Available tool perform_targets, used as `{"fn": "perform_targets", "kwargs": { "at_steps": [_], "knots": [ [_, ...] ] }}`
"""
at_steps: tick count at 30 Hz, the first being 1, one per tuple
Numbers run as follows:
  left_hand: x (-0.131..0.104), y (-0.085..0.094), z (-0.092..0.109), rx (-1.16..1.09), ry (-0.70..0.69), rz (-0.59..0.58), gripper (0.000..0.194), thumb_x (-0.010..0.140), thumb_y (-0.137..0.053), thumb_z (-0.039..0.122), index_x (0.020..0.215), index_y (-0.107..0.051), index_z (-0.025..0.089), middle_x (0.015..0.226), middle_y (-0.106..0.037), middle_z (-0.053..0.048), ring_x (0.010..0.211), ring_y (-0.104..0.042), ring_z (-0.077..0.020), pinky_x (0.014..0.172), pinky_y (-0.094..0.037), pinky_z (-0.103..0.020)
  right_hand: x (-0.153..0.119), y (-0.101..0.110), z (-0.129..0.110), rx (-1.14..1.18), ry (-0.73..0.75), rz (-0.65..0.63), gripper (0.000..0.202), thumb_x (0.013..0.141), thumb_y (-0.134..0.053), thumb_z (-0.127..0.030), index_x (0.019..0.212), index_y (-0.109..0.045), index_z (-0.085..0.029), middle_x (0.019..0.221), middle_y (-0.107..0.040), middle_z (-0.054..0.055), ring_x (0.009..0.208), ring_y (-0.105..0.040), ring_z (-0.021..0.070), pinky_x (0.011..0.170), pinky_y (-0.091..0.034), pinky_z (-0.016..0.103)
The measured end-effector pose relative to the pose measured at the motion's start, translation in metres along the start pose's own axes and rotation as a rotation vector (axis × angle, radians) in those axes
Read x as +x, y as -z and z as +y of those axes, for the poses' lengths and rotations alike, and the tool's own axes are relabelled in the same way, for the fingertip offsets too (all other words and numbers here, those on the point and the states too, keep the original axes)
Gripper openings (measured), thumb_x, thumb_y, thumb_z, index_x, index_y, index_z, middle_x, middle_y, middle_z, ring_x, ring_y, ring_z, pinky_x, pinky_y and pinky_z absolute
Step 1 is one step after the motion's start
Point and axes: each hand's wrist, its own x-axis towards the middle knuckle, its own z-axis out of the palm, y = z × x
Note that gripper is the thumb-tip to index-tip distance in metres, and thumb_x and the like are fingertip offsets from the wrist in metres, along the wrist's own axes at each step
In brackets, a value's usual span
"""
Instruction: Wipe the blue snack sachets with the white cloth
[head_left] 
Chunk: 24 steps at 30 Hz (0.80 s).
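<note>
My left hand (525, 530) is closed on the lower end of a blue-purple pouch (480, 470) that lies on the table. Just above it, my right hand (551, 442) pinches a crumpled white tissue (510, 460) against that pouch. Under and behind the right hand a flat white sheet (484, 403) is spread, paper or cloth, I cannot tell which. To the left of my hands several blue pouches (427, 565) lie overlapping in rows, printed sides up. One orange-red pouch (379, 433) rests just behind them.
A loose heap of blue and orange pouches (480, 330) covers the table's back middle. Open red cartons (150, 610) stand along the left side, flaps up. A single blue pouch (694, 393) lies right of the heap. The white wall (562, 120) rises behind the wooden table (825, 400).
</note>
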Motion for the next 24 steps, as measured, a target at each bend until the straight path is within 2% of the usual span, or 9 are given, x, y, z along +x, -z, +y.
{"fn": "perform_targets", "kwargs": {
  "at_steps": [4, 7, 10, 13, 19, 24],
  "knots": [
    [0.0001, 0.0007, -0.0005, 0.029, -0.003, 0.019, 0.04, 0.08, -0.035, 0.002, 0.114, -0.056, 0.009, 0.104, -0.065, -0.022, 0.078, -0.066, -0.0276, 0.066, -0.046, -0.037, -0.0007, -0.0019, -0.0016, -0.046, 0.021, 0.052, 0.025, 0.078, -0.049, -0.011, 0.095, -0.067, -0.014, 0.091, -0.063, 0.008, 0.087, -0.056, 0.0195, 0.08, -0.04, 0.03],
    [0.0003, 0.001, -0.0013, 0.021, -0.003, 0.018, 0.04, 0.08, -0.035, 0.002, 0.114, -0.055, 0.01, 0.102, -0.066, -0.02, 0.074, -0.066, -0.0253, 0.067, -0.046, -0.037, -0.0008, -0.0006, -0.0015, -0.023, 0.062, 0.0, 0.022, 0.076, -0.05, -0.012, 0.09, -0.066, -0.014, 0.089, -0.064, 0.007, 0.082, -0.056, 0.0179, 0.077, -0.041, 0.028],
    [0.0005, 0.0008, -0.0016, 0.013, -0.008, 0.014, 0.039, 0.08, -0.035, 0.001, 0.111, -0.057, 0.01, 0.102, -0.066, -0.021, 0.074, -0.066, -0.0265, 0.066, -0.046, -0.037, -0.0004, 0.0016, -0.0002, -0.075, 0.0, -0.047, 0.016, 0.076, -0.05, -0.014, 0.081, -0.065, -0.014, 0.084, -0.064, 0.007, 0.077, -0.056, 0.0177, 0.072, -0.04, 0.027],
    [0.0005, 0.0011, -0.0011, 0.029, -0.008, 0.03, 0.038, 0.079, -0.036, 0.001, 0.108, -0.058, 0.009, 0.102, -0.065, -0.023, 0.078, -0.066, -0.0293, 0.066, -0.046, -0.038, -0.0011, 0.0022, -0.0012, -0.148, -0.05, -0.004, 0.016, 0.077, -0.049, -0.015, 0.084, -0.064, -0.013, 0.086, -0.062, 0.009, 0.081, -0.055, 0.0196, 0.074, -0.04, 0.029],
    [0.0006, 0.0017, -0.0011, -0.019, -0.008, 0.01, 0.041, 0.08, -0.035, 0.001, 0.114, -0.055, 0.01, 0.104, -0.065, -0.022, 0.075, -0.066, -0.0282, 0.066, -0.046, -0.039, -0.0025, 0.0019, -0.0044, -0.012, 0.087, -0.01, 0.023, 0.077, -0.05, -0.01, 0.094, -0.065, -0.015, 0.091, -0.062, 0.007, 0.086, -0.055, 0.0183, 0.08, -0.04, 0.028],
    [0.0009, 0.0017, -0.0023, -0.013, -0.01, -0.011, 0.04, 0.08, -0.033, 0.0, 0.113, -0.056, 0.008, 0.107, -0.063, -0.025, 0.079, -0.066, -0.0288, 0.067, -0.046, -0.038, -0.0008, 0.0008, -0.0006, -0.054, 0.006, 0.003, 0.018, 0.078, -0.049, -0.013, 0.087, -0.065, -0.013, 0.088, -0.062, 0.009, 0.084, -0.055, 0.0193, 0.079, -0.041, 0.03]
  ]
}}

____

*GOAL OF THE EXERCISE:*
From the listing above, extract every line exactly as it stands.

*SOLUTION TO THE EXERCISE:*
Available tool perform_targets, used as `{"fn": "perform_targets", "kwargs": { "at_steps": [_], "knots": [ [_, ...] ] }}`
"""
at_steps: tick count at 30 Hz, the first being 1, one per tuple
Numbers run as follows:
  left_hand: x (-0.131..0.104), y (-0.085..0.094), z (-0.092..0.109), rx (-1.16..1.09), ry (-0.70..0.69), rz (-0.59..0.58), gripper (0.000..0.194), thumb_x (-0.010..0.140), thumb_y (-0.137..0.053), thumb_z (-0.039..0.122), index_x (0.020..0.215), index_y (-0.107..0.051), index_z (-0.025..0.089), middle_x (0.015..0.226), middle_y (-0.106..0.037), middle_z (-0.053..0.048), ring_x (0.010..0.211), ring_y (-0.104..0.042), ring_z (-0.077..0.020), pinky_x (0.014..0.172), pinky_y (-0.094..0.037), pinky_z (-0.103..0.020)
  right_hand: x (-0.153..0.119), y (-0.101..0.110), z (-0.129..0.110), rx (-1.14..1.18), ry (-0.73..0.75), rz (-0.65..0.63), gripper (0.000..0.202), thumb_x (0.013..0.141), thumb_y (-0.134..0.053), thumb_z (-0.127..0.030), index_x (0.019..0.212), index_y (-0.109..0.045), index_z (-0.085..0.029), middle_x (0.019..0.221), middle_y (-0.107..0.040), middle_z (-0.054..0.055), ring_x (0.009..0.208), ring_y (-0.105..0.040), ring_z (-0.021..0.070), pinky_x (0.011..0.170), pinky_y (-0.091..0.034), pinky_z (-0.016..0.103)
The measured end-effector pose relative to the pose measured at the motion's start, translation in metres along the start pose's own axes and rotation as a rotation vector (axis × angle, radians) in those axes
Read x as +x, y as -z and z as +y of those axes, for the poses' lengths and rotations alike, and the tool's own axes are relabelled in the same way, for the fingertip offsets too (all other words and numbers here, those on the point and the states too, keep the original axes)
Gripper openings (measured), thumb_x, thumb_y, thumb_z, index_x, index_y, index_z, middle_x, middle_y, middle_z, ring_x, ring_y, ring_z, pinky_x, pinky_y and pinky_z absolute
Step 1 is one step after the motion's start
Point and axes: each hand's wrist, its own x-axis towards the middle knuckle, its own z-axis out of the palm, y = z × x
Note that gripper is the thumb-tip to index-tip distance in metres, and thumb_x and the like are fingertip offsets from the wrist in metres, along the wrist's own axes at each step
In brackets, a value's usual span
"""
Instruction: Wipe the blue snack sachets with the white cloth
[head_left] 
Chunk: 24 steps at 30 Hz (0.80 s).
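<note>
My left hand (525, 530) is closed on the lower end of a blue-purple pouch (480, 470) that lies on the table. Just above it, my right hand (551, 442) pinches a crumpled white tissue (510, 460) against that pouch. Under and behind the right hand a flat white sheet (484, 403) is spread, paper or cloth, I cannot tell which. To the left of my hands several blue pouches (427, 565) lie overlapping in rows, printed sides up. One orange-red pouch (379, 433) rests just behind them.
A loose heap of blue and orange pouches (480, 330) covers the table's back middle. Open red cartons (150, 610) stand along the left side, flaps up. A single blue pouch (694, 393) lies right of the heap. The white wall (562, 120) rises behind the wooden table (825, 400).
</note>
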Motion for the next 24 steps, as measured, a target at each bend until the straight path is within 2% of the usual span, or 9 are given, x, y, z along +x, -z, +y.
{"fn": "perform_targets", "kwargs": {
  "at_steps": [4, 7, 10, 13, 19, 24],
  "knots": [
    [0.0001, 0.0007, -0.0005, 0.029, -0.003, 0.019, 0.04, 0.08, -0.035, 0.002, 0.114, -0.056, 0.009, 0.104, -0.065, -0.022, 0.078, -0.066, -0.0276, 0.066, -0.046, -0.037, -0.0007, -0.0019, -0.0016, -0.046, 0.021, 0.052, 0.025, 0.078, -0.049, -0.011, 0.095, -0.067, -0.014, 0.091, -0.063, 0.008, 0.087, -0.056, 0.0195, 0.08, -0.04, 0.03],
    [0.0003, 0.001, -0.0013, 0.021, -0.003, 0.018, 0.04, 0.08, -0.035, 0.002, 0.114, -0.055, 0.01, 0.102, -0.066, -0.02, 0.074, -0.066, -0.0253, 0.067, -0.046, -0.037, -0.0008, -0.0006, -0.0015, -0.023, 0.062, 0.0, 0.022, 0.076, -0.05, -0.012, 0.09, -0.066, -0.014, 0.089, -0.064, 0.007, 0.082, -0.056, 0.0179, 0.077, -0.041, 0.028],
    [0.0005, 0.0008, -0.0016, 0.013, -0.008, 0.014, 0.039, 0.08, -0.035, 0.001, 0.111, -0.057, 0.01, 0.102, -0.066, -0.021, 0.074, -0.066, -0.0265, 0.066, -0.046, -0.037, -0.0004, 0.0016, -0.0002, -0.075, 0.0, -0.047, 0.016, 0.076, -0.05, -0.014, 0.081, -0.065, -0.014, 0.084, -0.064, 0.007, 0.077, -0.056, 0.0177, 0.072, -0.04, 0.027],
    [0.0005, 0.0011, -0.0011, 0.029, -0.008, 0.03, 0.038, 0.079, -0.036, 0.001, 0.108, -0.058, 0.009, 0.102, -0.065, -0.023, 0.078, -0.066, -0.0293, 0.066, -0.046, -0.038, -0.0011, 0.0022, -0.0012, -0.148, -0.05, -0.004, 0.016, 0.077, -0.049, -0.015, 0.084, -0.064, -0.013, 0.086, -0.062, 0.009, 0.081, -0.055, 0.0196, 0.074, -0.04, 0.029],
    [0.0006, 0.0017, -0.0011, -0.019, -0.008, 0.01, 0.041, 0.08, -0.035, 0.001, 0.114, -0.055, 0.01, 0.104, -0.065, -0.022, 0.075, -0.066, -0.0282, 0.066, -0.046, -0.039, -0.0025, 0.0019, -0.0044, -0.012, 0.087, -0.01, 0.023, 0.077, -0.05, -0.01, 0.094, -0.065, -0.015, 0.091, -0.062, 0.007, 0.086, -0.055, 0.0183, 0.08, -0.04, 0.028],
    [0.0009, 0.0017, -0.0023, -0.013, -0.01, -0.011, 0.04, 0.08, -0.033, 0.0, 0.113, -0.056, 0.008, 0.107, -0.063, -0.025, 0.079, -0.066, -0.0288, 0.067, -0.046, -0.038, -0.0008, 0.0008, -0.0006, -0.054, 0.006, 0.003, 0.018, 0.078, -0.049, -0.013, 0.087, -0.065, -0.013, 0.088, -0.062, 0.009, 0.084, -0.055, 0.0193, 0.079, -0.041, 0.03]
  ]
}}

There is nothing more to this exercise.